Keywords: Precision Agriculture, Selective Harvesting, Computer Vision, Anomaly Detection
TL;DR: Exploring the representation learning from unlabeled data to build a visual detector of anomalous fruits
Abstract: Recently, self-supervised learning methods have been proposed to learn a useful representation for visual detection of anomalous, unhealthy crops while a neural network classifies augmented images of normal instances, which are relatively easy-to-obtain. Their pipelines are largely designed within the one-class classification paradigm, in which training samples are all of normal (negative) class, considering the severe scarcity of anomalous (positive) observations in realistic scenarios. In this paper, we study whether this “homogeneity” of training set is necessary to boost up the performance of learned detector because otherwise “unlabeled” data newly gathered from the field could simply be utilized during training without the need of expensive human annotation. To be specific, we first explore the scenarios treating every unlabeled instance as a normal one as the proportion of anomalous samples in the unlabeled set varies. Also, we introduce an iterative training procedure for “negative-unlabeled” learning, in which the unlabeled data are incrementally labeled based on predictions to train an one-class classifier with samples regarded to potentially be normal.
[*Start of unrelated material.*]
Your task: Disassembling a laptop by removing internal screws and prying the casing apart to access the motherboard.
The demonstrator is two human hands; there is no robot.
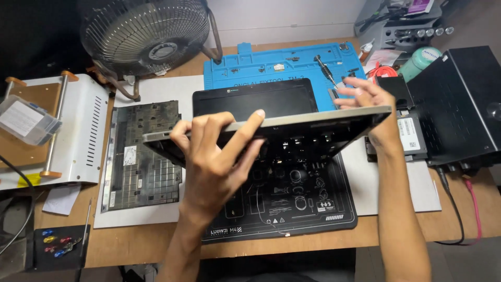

Our experiments use CH-Rand—a state-of-the-art method for learning useful representations for anomaly detection from fruit images—on the Riseholme-2021 dataset, which includes a number of healthy and unhealthy strawberry images collected under realistic conditions. Specifically, the results show that using an unlabeled set as normal data can lead to the 8.7% performance improvement without any effort for labeling, though 4% in the set are of anomalous strawberry. In addition, our iterative training can benefit trained anomaly detectors by automatically filtering out unlabeled anomalies to reduce the overall anomaly ratio in the unlabeled data from 6% to 4.3% consequently leading to better detection performance.